LAWS(RAJ)-1962-10-1

STATE Vs. RIYASATI PRAKASHAN

Decided On October 12, 1962
STATE Appellant
V/S
RIYASATI PRAKASHAN Respondents

JUDGEMENT

(1.) THESE are 9 Criminal Appeals Nos. 335, 336, 337, 338, 339, 340, 341, 342 and 343 of 1961. In all these cases the order passed by City Magistrate, Jodhpur, is similar and the orders in all the cases are of the same date, namely, the 21st of March, 1961. THESE cases were instituted on the complaint of the Registrar of the Joint Stock Companies against the Directors of Riyasati Prakashan Ltd. and others for not holding general meeting under the Marwar Companies Act, as amended from time to time. After these cases had been registered and processes were issued to the opposite parties objections were raised regarding certain points of law and non-maintainability of the prosecutions, and the Magistrate fixed these cases on the 21st of March, 1961, for hearing the objections of the opposite parties. On that date, in the beginning the Magistrate remained busy in some other work and did not take the cases, and when Mr. Amrit Raj counsel for the complainant-Registrar appeared in his court, he did not find the Magistrate there and he then went away to attend to other cases in the adjoining courts. In the meantime, the Magistrate took up these cases and he dismissed them for default under Sec. 247 Criminal Procedure Code observing that the complainant and his counsel were absent.

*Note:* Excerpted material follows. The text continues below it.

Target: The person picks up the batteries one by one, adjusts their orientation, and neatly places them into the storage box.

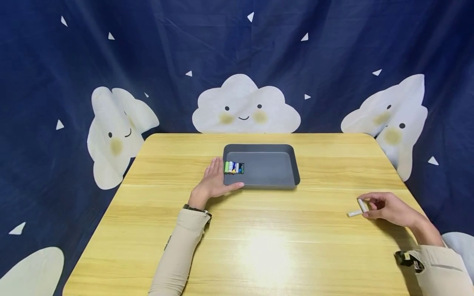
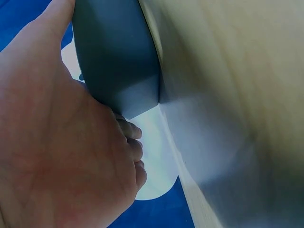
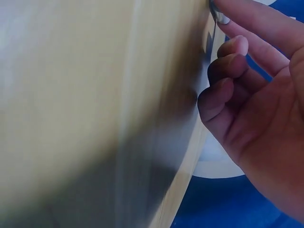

(2.) THE State has come in appeal in all these 9 cases, and it is urged that it was improper exercise of the discretion by the Magistrate to have dismissed these cases and acquitted the accused merely on the ground of the absence of the Registrar in the court. Reference in this behalf is made to Sec. 621-A of the Companies Act, 1956, under which the personal attendance of the Registrar in such cases is dispensed with by the statute. THE counsel for the accused persons have urged that these cases were registered before the amendment of Sec. 621 of the Companies Act and the provision of that section therefore is not attracted to them. It is further urged that in the absence of the complainant-Registrar it was the duty of the Magistrate to have dismissed the complaint and he had no other option.